#### TASK ITEM
The lines to extract run from the start of the records through the line with "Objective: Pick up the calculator", both ends included; drop the pictures.

#### THE DATA
--------------------------------------------------

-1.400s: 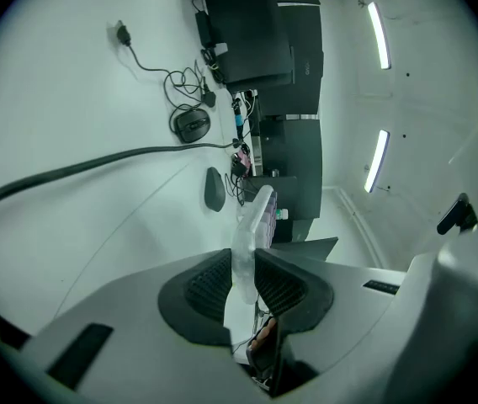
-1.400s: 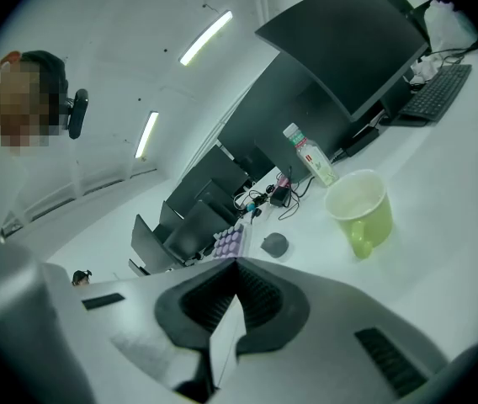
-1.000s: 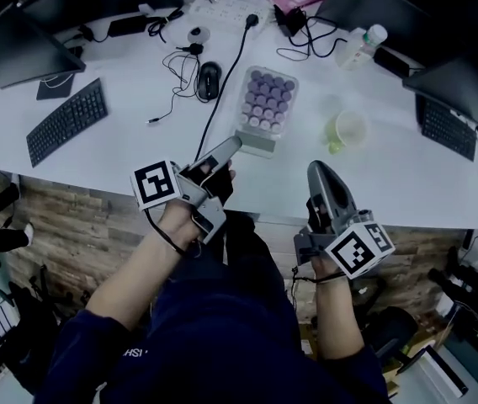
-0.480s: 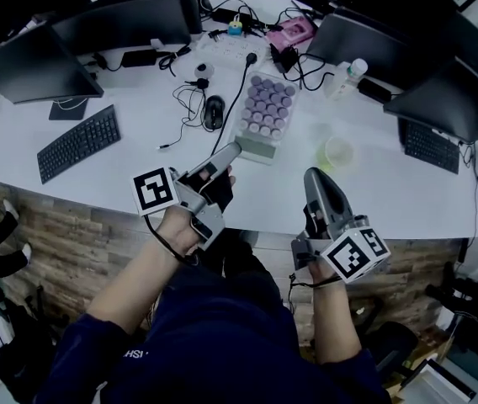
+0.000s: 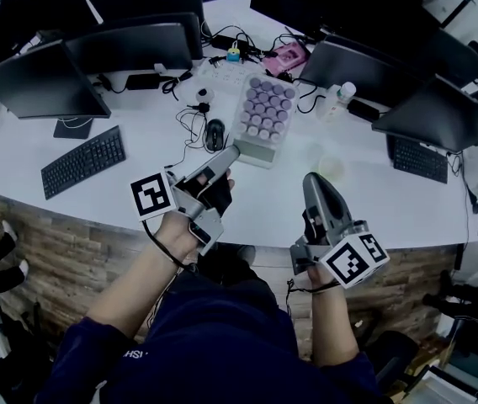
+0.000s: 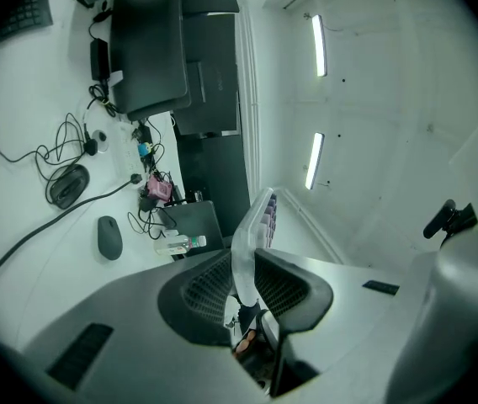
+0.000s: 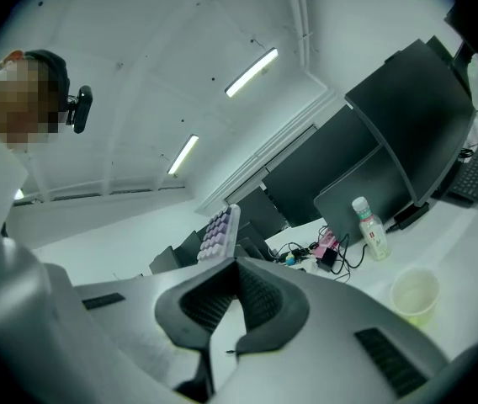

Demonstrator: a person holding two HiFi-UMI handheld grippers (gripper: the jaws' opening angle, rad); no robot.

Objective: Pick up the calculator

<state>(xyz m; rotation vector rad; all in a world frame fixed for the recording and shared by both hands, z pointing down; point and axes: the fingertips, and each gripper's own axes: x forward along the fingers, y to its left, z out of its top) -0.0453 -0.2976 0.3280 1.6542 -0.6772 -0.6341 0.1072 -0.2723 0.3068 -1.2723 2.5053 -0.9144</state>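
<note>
The calculator [image 5: 264, 116], pale with rows of round purple keys, hangs in the air above the white desk [image 5: 138, 192]. My left gripper [image 5: 232, 151] is shut on its near edge. In the left gripper view the calculator [image 6: 252, 225] stands edge-on, pressed between the two dark ribbed pads [image 6: 294, 289]. My right gripper [image 5: 313, 182] is held beside it, to the right and nearer the desk's front edge, with its jaws together and nothing in them. In the right gripper view the calculator [image 7: 220, 230] shows just beyond the right gripper [image 7: 237, 263], apart from it.
On the desk lie a black mouse [image 5: 215, 133] with tangled cables, a keyboard [image 5: 83, 160] at left, a pale green cup [image 5: 333, 168], a clear bottle [image 5: 337, 99], a pink device [image 5: 285, 57] and a second keyboard [image 5: 417, 158]. Dark monitors [image 5: 130, 45] ring the back.
Both grippers have risen, so the desk looks smaller and farther below. The calculator has gone up with the left gripper, still clamped. The right gripper stays shut.
</note>
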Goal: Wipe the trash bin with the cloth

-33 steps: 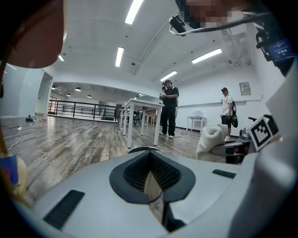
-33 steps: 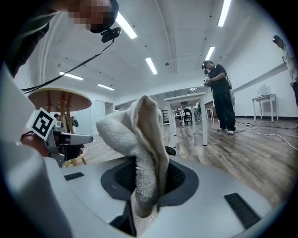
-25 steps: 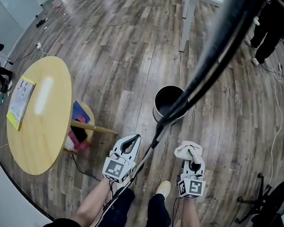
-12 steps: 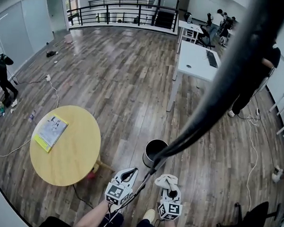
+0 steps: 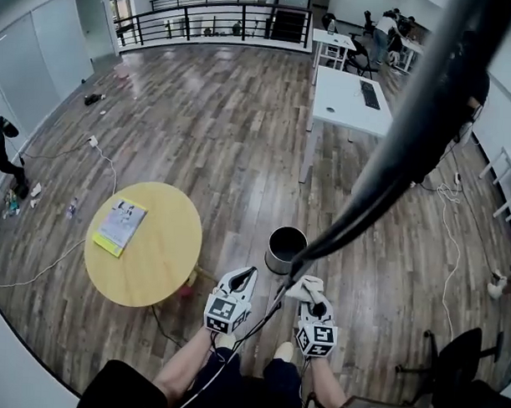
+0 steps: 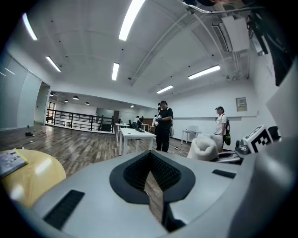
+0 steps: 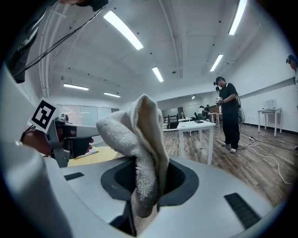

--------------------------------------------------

#### ANSWER TO THIS PROBLEM
-1.400s: 
-1.400s: 
-1.000s: 
-0.480s: 
+0.000s: 
+0.000s: 
+0.000s: 

Demonstrator: a person holding two HiFi-UMI handheld grippers (gripper: the jaws' opening angle, rad); no robot.

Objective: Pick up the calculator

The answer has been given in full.